The working principle of the embodiment is as follows:
the working principle of the MOSFET power device in this embodiment is the same as that in embodiment 1 when it is turned on in the forward direction and at the moment when it is turned from the on state to the forward off state; and when the device is blocked in the forward direction, the electrode connection mode is as follows: the metalized drain (D) 11 is connected with high potential, the metalized source (S) 4 is connected with a reference zero point, and the polysilicon gate (G) 8 is connected with zero or negative potential relative to the metalized source (S) 4; at this time, no inversion layer is formed in the second conductivity type doped silicon carbide base region 7, that is, no conductive channel is formed; meanwhile, an ionization donor in the first conductivity type doped silicon carbide drift region 2 passes through a generated power line and transversely enters the second conductivity type doped silicon carbide drift region 14, and is compensated with an ionization acceptor in the second conductivity type doped silicon carbide drift region 14, so that electric field distribution is optimized; moreover, a power line generated by an ionization donor in the first conduction type heavily doped silicon carbide substrate region 1 passes through the high-k insulator 12, then transversely enters the second conduction type doped silicon carbide drift region 14, and is compensated with an ionization acceptor in the second conduction type doped silicon carbide drift region 14, so that the electric field distribution is optimized; in addition, due to mutual compensation of charges, the doping concentration of the first conductive type doped silicon carbide drift region 2 can be greatly improved, so that the specific on-resistance is reduced, and the conduction loss can be reduced during forward conduction.
Example 5
The present embodiment provides a low-loss reversible-conduction polysilicon (silicon or nickel oxide)/silicon carbide heterojunction field effect transistor power device having a nickel oxide/silicon carbide heterojunction super-junction structure, whose structure is shown in fig. 5, and which is different from embodiment 1 in that: the power device is further provided with a second conductive type doped nickel oxide drift region 15, the second conductive type doped nickel oxide drift region 15 is arranged between the semiconductor heterogeneous region 3 and the first conductive type heavily doped silicon carbide substrate region 1, and the second conductive type doped nickel oxide drift region 15 and the first conductive type doped silicon carbide drift region 2 form a nickel oxide/silicon carbide heterogeneous structure.

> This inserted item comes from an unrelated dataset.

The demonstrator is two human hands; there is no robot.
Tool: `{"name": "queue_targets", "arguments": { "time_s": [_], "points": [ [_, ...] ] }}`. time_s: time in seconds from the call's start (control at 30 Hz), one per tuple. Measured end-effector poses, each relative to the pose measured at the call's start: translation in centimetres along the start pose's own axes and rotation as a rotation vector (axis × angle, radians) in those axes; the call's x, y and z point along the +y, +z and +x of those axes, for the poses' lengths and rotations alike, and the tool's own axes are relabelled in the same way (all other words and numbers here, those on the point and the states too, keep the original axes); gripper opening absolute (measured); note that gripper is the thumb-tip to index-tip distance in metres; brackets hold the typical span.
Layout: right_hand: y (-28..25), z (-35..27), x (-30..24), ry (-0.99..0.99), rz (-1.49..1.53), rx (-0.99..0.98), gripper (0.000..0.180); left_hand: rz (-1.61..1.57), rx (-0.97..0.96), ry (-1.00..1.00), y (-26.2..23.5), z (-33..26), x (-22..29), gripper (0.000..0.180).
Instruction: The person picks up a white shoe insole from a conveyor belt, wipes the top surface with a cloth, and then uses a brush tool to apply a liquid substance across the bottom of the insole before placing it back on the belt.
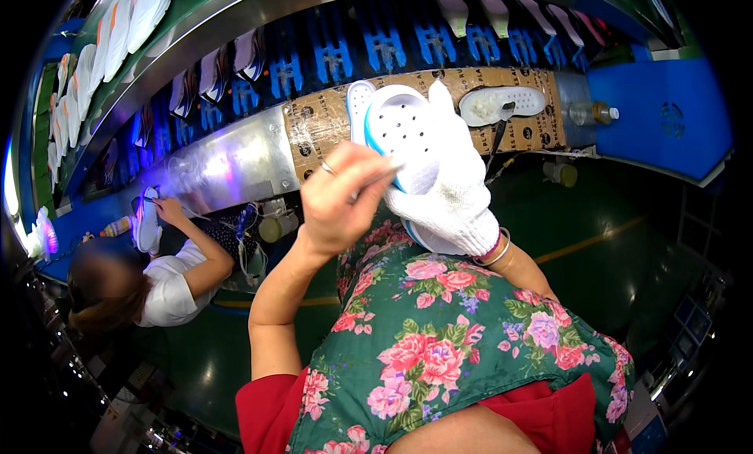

The working principle of the embodiment is as follows:
the working principle of the MOSFET power device in the embodiment when conducting in the forward direction is the same as that of the embodiment 1; and when the device is blocking in the forward direction; and when the device is blocked in the forward direction, the electrode connection mode is as follows: the metalized drain (D) 11 is connected with high potential, the metalized source (S) 4 is connected with a reference zero point, and the polysilicon gate (G) 8 is connected with zero or negative potential relative to the metalized source (S) 4; at this time, no inversion layer is formed in the second conductivity type doped silicon carbide base region 7, that is, no conductive channel is formed; meanwhile, an ionization donor in the first conductive type doped silicon carbide drift region 2 passes through a generated power line and transversely enters the second conductive type doped nickel oxide drift region 15, and is compensated with an ionization acceptor in the second conductive type doped nickel oxide drift region 15, so that electric field distribution is optimized; in addition, due to mutual compensation of charges, the doping concentration of the first conductive type doped silicon carbide drift region 2 can be greatly improved, so that the specific on-resistance is reduced, and the conduction loss can be reduced during forward conduction;
at the moment when the device is changed from a conducting state to a forward blocking state, under the action of inductive load induced reverse electromotive force, the potential of the metalized drain (D) 11 relative to the metalized source (S) 4 is negative, at this time, the semiconductor heterogeneous region 3 and the first conduction type doped silicon carbide drift region 2 form a polycrystalline silicon/silicon carbide heterojunction, a silicon/silicon carbide heterojunction or a nickel oxide/silicon carbide heterojunction to generate tunneling current, and meanwhile, the second conduction type doped nickel oxide drift region 15 and the first conduction type doped silicon carbide drift region 2 form a nickel oxide/silicon carbide heterojunction to generate tunneling current, both of which can extract carriers stored in the first conduction type doped silicon carbide drift region 2 when the device is conducted in the forward direction, so that self reverse conduction of the device is realized, and reverse recovery time and loss are reduced.
Example 6
The present embodiment provides a low-loss reversible conduction polysilicon (silicon or nickel oxide)/silicon carbide heterojunction field effect transistor power device with a nickel oxide/insulating layer/silicon carbide super junction structure, whose structure is shown in fig. 6, which is different from embodiment 1 in that: the power device is further provided with a second conductive type doped nickel oxide drift region 15 and an insulating layer 16, the second conductive type doped nickel oxide drift region is arranged below the semiconductor heterogeneous region 3, and the insulating layer is arranged between the second conductive type doped nickel oxide drift region and the first conductive type heavily doped silicon carbide substrate region 1 and between the second conductive type doped nickel oxide drift region and the first conductive type doped silicon carbide drift region 2; the insulating layer semi-surrounds the second conductive type doped nickel oxide drift region, so that the second conductive type doped nickel oxide drift region is separated from the first conductive type heavily doped silicon carbide substrate region 1 and the second conductive type doped nickel oxide drift region is separated from the first conductive type doped silicon carbide drift region 2 through the insulating layer; the second conductivity type doped nickel oxide drift region 15, insulating layer 16 and first conductivity type doped silicon carbide drift region 2 form a nickel oxide/insulating layer/silicon carbide superjunction structure.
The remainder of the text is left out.